Весной 1994 г. я был на заседании памяти И. П. Еремина на филологическом факультете университета. В гардеробе В. Холшевников напомнил мне, как в том же помещении кафедры русской литературы прорабатывали меня вместе с И. П. Ереминым некая Рождественская, Лапицкий и Ф. А. Абрамов, еще не успевший разобраться в делах «государственной идеологии». Впоследствии, когда мы плыли с ним на Соловки из Архангельска на пароходе «Татария», он подошел ко мне и в середине разговора о красотах Севера неожиданно сказал мне: «А я думал, вы со мной разговаривать не станете» – и сам напомнил мне о своем проработочном выступлении в университете. А я уже было и забыл про его выступление – настолько обычными были тогда такие «порки». Кстати, я тогда пришел на обсуждение наших работ исключительно из солидарности. Мог бы не приходить, так как на филологическом факультете я не преподавал: не пускали.
Особенно отвратительна была во время проработки Рождественская. Это была чрезвычайно худая (от злости?) и некрасивая, неряшливо одетая девица. Она прорабатывала всех, но сама она так ничего и не защитила. Свою речь, как напомнил мне В. Е. Холшевников, она начала так: «Я целых три недели изучала древнюю русскую литературу и пришла к убеждению, что ни Лихачев, ни Еремин ничего так в ней и не поняли…» Может быть, В. Е. Холшевников «сгустил» немного, но смысл выступления он передал верно.
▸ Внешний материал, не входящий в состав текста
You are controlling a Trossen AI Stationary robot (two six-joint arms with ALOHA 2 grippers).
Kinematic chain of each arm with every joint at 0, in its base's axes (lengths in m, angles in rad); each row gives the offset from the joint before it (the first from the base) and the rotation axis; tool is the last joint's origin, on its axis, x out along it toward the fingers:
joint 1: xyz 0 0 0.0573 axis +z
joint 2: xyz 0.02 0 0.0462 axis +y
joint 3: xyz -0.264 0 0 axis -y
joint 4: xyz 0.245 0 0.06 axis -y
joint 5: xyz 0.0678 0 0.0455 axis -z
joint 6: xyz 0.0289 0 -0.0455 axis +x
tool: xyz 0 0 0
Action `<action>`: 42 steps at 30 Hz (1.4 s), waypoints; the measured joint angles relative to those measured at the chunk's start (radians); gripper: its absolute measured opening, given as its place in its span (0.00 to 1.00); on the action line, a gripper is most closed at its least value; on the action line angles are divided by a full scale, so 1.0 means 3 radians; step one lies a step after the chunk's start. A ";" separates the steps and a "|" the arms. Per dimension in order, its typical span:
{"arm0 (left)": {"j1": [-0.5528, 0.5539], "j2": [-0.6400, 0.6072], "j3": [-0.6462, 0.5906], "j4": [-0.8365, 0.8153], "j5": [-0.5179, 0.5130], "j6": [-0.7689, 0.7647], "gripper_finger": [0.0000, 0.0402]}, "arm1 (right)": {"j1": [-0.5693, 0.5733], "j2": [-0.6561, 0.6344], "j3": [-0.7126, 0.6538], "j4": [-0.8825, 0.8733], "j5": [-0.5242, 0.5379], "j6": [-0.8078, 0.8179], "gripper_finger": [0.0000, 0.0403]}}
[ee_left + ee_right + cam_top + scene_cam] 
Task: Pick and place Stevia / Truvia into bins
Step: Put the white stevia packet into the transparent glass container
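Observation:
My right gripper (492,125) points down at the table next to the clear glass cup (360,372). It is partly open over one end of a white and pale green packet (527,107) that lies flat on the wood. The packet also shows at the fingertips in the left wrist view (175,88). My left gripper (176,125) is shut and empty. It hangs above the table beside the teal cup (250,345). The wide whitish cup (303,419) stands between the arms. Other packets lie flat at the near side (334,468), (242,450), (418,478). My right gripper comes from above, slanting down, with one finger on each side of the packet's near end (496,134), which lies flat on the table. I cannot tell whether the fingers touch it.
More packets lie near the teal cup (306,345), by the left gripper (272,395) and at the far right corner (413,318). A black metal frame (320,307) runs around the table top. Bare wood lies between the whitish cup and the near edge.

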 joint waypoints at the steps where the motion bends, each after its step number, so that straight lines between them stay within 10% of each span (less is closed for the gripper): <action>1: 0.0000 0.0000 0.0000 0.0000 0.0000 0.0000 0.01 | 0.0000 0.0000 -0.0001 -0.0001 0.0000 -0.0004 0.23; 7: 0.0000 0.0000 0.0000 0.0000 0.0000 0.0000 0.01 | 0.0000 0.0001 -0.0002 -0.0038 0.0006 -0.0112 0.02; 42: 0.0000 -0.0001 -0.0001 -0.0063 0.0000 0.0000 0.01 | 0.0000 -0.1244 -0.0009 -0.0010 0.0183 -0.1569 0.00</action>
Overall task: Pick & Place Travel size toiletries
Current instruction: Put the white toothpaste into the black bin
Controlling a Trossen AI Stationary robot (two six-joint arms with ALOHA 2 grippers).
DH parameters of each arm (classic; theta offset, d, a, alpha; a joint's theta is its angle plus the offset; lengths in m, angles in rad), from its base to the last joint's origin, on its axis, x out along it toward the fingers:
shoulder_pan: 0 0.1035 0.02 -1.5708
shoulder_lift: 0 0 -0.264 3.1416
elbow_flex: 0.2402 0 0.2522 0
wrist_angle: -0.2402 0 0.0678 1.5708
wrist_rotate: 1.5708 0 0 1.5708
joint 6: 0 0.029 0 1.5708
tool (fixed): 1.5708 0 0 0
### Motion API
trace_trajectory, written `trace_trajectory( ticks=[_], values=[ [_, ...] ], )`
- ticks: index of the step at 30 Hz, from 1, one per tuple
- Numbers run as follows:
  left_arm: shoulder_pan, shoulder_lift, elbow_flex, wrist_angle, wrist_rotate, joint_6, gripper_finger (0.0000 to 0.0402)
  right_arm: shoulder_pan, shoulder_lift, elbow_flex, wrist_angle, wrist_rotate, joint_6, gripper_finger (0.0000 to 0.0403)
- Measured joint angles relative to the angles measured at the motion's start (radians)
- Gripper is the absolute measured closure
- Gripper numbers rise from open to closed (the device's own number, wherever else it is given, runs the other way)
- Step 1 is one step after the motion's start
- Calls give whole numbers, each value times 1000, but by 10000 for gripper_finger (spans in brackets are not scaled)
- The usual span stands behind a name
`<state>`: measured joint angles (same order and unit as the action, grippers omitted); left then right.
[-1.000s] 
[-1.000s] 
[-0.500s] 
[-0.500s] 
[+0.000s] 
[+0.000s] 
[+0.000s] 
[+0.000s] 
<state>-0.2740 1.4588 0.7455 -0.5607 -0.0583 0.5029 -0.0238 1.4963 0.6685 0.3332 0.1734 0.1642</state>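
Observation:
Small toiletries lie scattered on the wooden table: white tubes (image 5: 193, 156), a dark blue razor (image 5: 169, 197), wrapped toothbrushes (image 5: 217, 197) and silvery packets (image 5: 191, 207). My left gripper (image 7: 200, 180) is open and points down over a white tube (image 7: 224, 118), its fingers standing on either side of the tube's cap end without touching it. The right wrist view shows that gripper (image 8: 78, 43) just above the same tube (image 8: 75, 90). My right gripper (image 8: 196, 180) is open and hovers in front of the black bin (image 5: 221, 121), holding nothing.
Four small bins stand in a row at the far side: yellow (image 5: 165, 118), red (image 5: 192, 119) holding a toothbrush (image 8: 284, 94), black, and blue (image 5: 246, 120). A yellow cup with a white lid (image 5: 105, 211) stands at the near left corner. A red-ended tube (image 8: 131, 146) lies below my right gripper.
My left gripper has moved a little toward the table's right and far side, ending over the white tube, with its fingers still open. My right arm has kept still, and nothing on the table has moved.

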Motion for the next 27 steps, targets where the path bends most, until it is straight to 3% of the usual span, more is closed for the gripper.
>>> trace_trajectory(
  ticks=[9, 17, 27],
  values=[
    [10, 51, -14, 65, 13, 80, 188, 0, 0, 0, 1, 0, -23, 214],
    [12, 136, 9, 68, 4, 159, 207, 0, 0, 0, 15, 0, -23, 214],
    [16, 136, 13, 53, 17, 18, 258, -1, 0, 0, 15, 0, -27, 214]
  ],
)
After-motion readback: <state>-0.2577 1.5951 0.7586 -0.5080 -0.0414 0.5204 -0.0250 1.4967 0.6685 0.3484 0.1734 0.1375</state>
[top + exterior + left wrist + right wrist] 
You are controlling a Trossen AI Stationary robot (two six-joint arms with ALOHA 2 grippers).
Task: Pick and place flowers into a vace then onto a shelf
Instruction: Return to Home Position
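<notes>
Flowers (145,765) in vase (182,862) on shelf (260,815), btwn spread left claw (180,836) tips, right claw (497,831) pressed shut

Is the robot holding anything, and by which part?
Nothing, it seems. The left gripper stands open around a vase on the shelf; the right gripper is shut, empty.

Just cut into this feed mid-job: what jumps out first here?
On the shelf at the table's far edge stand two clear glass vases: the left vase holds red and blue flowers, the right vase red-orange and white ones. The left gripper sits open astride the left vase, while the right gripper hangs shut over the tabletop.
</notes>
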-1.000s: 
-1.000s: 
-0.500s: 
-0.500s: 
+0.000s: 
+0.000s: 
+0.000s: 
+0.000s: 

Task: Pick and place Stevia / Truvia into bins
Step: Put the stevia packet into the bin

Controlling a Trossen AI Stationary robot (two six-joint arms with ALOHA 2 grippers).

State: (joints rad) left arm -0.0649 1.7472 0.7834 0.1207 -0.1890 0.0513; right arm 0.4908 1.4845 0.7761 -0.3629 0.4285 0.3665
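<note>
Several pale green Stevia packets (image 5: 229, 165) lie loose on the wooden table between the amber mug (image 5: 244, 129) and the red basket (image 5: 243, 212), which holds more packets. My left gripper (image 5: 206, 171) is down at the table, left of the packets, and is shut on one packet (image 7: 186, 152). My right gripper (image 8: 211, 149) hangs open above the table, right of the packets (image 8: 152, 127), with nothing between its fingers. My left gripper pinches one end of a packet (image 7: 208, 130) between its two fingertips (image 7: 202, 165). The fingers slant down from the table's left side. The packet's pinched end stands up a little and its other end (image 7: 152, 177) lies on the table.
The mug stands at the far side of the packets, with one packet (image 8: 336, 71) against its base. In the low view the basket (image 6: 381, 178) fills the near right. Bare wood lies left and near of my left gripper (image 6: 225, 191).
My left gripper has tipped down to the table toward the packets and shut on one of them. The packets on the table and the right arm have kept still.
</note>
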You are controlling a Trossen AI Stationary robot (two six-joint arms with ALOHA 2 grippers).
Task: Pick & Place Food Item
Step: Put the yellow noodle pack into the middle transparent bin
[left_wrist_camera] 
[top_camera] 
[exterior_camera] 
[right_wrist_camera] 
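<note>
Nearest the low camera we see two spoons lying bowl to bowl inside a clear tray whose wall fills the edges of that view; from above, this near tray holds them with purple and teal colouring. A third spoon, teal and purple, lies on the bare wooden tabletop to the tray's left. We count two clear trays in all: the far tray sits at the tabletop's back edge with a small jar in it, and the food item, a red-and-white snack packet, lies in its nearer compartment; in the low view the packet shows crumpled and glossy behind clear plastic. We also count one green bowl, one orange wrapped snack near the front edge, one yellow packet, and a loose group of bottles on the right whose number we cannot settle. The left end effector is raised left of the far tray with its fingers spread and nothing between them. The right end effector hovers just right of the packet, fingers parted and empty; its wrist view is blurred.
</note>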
Выступление Рождественской никого не удивило. Все привыкли, как и к издевкам мучительно извивавшегося во время своих выступлений Лапицкого.
В «романовские» времена «проработки» получили другие формы. В октябре 1975 г. было назначено мое выступление в актовом зале филфака о «Слове о полку Игореве». Когда за час до выступления я вышел из дверей моей квартиры, на площадке лестницы на меня напал человек среднего роста с явно наклеенными большими черными усами («ложная примета») и кулаком ударил меня в солнечное сплетение. Но на мне было новое двубортное пальто из толстого драпа, и удар не возымел надлежащего действия. Тогда неизвестный ударил меня в сердце, но в боковом кармане в папке находился мой доклад (мое сердце защищало «Слово о полку Игореве»), и удар опять оказался неэффективным. Я бросился назад в квартиру и стал звонить в милицию. Потом спустился вниз, где меня поджидал шофер (явно из той же организации), и я сам бросился искать нападавшего по ближайшим улицам и закоулкам. Но он, конечно, уже сменил свою спортивную шапочку и содрал наклеенные усы. Я поехал делать доклад…
Мое обращение к следователю в милиции имело тот же результат, что и обращение о нападении на мою квартиру в 1976 г.
Это время – 1976 г. – было в Ленинграде временем поджогов квартир диссидентов и левых художников. На майские праздники мы отправились на дачу. Вернувшись, застали в своей квартире разгуливавшего милиционера. Окна балконной двери были выбиты. Милиционер просил нас не беспокоиться: он дожидался нашего прихода. Оказалось, что около трех часов ночи накануне сработала звуковая сигнализация: дом был разбужен ревуном. На лестницу же выскочил только один человек – научный работник, живший под нами, остальные побоялись. Поджигатели (а это были именно они) повесили бак с горючей жидкостью на входную дверь и пытались через резиновый шланг закачать ее в квартиру. Но жидкость не шла: щель была слишком узкой. Тогда они стали ломиком расширять ее и раскачали входную дверь. Звуковая охрана, о которой они ничего не знали (она была поставлена на фамилию мужа дочери), стала дико выть, и поджигатели бежали, оставив перед дверью и канистру с жидкостью, и жгуты из пластика, которыми пытались залепить щели, чтобы жидкость не вытекала назад, и другие «технические мелочи».
Следствие велось своеобразно: канистра с жидкостью была уничтожена, состав этой жидкости определен не был (мой младший брат-инженер сказал, что по запаху – это смесь керосина и ацетона), отпечатки пальцев (поджигатели убегали, вытирая руки о крашеные стены лестницы) смыли. Дело передавалось из рук в руки, пока наконец женщина-следователь благожелательно не сказала: «И не ищите!»
Впрочем, кулаки и поджог были не только последними аргументами в попытках моей «проработки», но и местью за Сахарова и Солженицына.